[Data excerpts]
────
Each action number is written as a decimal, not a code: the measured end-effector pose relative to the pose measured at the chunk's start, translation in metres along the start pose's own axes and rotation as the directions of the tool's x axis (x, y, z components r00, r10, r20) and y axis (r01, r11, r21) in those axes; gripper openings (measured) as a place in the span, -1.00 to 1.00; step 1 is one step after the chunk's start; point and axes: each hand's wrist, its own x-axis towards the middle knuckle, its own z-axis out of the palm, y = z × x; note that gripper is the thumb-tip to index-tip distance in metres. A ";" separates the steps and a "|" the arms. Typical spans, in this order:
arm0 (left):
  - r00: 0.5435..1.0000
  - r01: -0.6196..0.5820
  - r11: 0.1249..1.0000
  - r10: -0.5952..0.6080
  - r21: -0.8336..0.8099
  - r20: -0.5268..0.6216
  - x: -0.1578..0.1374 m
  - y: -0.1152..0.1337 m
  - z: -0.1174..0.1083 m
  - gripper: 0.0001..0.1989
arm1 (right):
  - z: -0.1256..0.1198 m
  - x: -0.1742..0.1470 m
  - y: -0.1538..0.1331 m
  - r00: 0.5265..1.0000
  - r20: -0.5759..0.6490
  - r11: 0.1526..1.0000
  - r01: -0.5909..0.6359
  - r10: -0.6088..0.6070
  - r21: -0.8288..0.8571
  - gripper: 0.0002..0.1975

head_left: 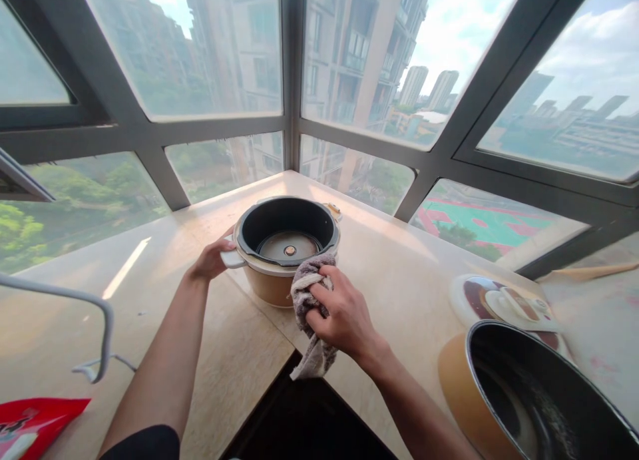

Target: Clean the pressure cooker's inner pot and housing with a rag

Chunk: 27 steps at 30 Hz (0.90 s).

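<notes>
A tan and white electric rice cooker body (pixel 267 283) stands upright on the counter, its black inside showing a round heating plate (pixel 279 247) with a small knob in the centre. My left hand (pixel 212 259) grips the white side handle (pixel 233 257) at its left, with some fingers hidden. In my right hand (pixel 344 307) is a bunched grey-brown cloth (pixel 312 290), which meets the cooker's front right rim and outer wall. The cloth's loose end hangs below my fingers.
At the lower right stands a tan inner pot (pixel 462 380), dark inside. Behind it lies a white and brown lid (pixel 499 303). A black panel (pixel 309 420) is set in the counter's front. At left are a red packet (pixel 40 423) and a grey bent tube (pixel 106 327). Windows surround the counter.
</notes>
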 end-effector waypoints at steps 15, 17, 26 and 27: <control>0.999 0.000 1.000 0.000 0.006 0.033 0.001 -0.003 -0.007 -0.21 | -0.047 0.047 0.028 0.979 0.200 0.944 0.103 -0.040 -0.315 -0.81; 0.999 -0.004 1.000 0.003 0.007 0.046 0.001 -0.002 -0.007 -0.22 | -0.051 0.053 0.035 0.978 0.206 0.937 0.096 -0.026 -0.336 -0.81; 0.998 -0.028 1.000 0.027 0.007 0.064 -0.001 0.003 0.001 -0.19 | -0.059 0.076 0.114 0.985 0.168 0.894 0.046 0.034 -0.447 -0.82; 0.997 -0.034 0.999 0.033 0.004 0.063 -0.001 0.002 0.001 -0.19 | -0.060 0.077 0.131 0.983 0.156 0.900 -0.024 0.101 -0.436 -0.82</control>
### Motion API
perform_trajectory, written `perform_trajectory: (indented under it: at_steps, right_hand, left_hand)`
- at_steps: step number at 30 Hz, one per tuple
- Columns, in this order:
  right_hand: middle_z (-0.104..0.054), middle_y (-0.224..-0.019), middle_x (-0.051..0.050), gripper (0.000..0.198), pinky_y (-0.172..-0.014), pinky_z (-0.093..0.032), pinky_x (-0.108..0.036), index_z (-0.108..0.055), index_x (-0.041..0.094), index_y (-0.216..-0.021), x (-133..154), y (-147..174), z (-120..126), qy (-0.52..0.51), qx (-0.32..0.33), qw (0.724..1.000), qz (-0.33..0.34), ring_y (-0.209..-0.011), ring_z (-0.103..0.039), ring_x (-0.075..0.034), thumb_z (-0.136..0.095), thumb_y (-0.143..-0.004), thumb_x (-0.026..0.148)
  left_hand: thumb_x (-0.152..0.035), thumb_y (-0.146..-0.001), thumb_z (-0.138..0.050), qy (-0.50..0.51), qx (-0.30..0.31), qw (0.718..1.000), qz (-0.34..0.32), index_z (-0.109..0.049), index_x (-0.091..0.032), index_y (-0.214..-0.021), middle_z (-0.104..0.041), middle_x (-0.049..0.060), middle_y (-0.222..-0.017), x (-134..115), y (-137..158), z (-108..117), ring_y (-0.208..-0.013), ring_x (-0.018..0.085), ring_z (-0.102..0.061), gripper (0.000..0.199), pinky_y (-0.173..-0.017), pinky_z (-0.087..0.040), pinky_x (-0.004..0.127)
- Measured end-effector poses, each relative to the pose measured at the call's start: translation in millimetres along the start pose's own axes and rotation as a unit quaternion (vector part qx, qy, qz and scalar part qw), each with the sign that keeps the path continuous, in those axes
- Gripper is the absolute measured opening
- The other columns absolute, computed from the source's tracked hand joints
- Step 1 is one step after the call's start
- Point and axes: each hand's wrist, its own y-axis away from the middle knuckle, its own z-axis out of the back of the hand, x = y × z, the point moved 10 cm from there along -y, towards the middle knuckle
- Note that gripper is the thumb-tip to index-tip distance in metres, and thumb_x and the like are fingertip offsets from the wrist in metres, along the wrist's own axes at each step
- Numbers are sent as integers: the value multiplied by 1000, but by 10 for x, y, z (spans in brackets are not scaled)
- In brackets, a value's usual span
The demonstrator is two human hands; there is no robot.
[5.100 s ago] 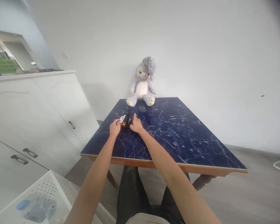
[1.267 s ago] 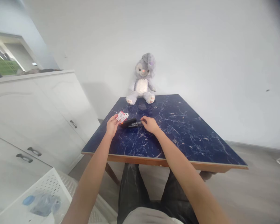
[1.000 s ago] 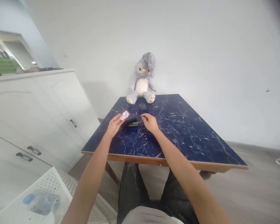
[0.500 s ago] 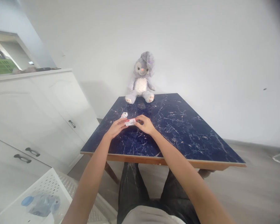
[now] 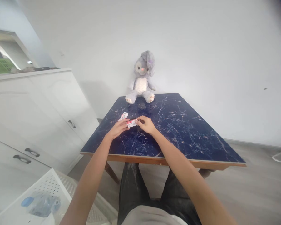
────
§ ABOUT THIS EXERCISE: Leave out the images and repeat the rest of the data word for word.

§ RESPONSE AREA:
Each action number is written as a decimal, not a code: the measured end-effector pose relative to the pose measured at the chunk's start, translation in metres along the start pose's own axes and rotation as the directions of the tool's x axis (x, y, z components r00, r10, r20) and y axis (r01, r11, r21) in those axes; gripper openings (measured) as a place in the span, -1.00 to 1.00; step 1 is one step after the chunk's start; point and axes: each hand's wrist, its own x-axis towards the middle knuckle, its own z-axis out of the palm, y = z × x; note that gripper is the thumb-tip to index-tip distance in metres. A ";" separates the steps and a "|" the arms. Typical spans, in this order:
arm0 (left):
  - r00: 0.5435..1.0000
  - r01: -0.6196..0.5820
  - r11: 0.1249..1.0000
  - r10: -0.5952..0.6080
  - r21: -0.8336..0.8099
  - r20: -0.5268..0.6216
  - x: -0.1578..0.1374 m
  - y: -0.1152..0.1337 m
  - z: -0.1174..0.1083 m
  - gripper: 0.0001..0.1989
arm1 (right):
  - z: -0.1256..0.1198 m
  - x: -0.1742..0.1470 m
  - y: -0.1538..0.1331 m
  - r00: 0.5265..1.0000
  - r20: -0.5759..0.6490
  - r11: 0.1526..1.0000
  - r01: -0.5909..0.6359
  - r10: -0.6088..0.6070
  - r21: -0.8288..0.8571
  - gripper: 0.0002..0.1975

head_left: 

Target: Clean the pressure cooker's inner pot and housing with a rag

Chunk: 27 steps at 30 Hz (0.90 s).

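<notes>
A tan and white electric rice cooker body (pixel 267 283) stands upright on the counter, its black inside showing a round heating plate (pixel 279 247) with a small knob in the centre. My left hand (pixel 212 259) grips the white side handle (pixel 233 257) at its left, with some fingers hidden. In my right hand (pixel 344 307) is a bunched grey-brown cloth (pixel 312 290), which meets the cooker's front right rim and outer wall. The cloth's loose end hangs below my fingers.
At the lower right stands a tan inner pot (pixel 462 380), dark inside. Behind it lies a white and brown lid (pixel 499 303). A black panel (pixel 309 420) is set in the counter's front. At left are a red packet (pixel 40 423) and a grey bent tube (pixel 106 327). Windows surround the counter.
</notes>
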 end-effector waypoints at steps 15, 17, 26 and 27: <control>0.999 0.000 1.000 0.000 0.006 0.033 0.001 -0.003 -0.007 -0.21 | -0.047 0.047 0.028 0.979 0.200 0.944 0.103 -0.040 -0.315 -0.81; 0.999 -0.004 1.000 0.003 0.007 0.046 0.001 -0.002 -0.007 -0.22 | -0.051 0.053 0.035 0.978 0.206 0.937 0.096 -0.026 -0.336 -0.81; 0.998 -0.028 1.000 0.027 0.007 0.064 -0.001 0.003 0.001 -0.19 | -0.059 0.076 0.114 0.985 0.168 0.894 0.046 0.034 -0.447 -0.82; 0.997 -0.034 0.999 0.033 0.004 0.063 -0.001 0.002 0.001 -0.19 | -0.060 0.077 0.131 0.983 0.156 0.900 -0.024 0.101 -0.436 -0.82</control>
### Motion API
perform_trajectory, written `perform_trajectory: (indented under it: at_steps, right_hand, left_hand)`
- at_steps: step number at 30 Hz, one per tuple
- Columns, in this order:
  right_hand: middle_z (-0.104..0.054), middle_y (-0.224..-0.019), middle_x (-0.051..0.050), gripper (0.000..0.198), pinky_y (-0.172..-0.014), pinky_z (-0.093..0.032), pinky_x (-0.108..0.036), index_z (-0.108..0.055), index_x (-0.041..0.094), index_y (-0.216..-0.021), x (-133..154), y (-147..174), z (-120..126), qy (-0.52..0.51), qx (-0.32..0.33), qw (0.724..1.000), qz (-0.33..0.34), ring_y (-0.209..-0.011), ring_z (-0.103..0.039), ring_x (-0.075..0.034), thumb_z (-0.136..0.095), thumb_y (-0.143..-0.004), thumb_x (-0.026..0.148)
  left_hand: thumb_x (-0.152..0.035), thumb_y (-0.146..-0.001), thumb_z (-0.138..0.050), qy (-0.50..0.51), qx (-0.30..0.31), qw (0.718..1.000), qz (-0.34..0.32), index_z (-0.109..0.049), index_x (-0.091..0.032), index_y (-0.214..-0.021), middle_z (-0.104..0.041), middle_x (-0.049..0.060), middle_y (-0.222..-0.017), x (-134..115), y (-137..158), z (-108..117), ring_y (-0.208..-0.013), ring_x (-0.018..0.085), ring_z (-0.102..0.061), gripper (0.000..0.199), pinky_y (-0.173..-0.017), pinky_z (-0.087..0.040), pinky_x (-0.004..0.127)
- Measured end-effector poses, each relative to the pose measured at the call's start: translation in millimetres along the start pose's own axes and rotation as a unit quaternion (vector part qx, qy, qz and scalar part qw), each with the sign that keeps the path continuous, in those axes
- Gripper is the absolute measured opening
- The other columns absolute, computed from the source's tracked hand joints
- Step 1 is one step after the call's start
- Point and axes: each hand's wrist, its own y-axis away from the middle knuckle, its own z-axis out of the back of the hand, x = y × z, the point moved 10 cm from there along -y, towards the middle knuckle
- Note that gripper is the thumb-tip to index-tip distance in metres, and thumb_x and the like are fingertip offsets from the wrist in metres, along the wrist's own axes at each step
- Numbers are sent as integers: the value multiplied by 1000, but by 10 for x, y, z (spans in brackets are not scaled)
- In brackets, a value's usual span
The demonstrator is two human hands; there is no robot.
[5.100 s ago] 
[1.267 s ago] 
[1.000 s ago] 
[0.500 s ago] 
[now] 

No more work is required for the exercise.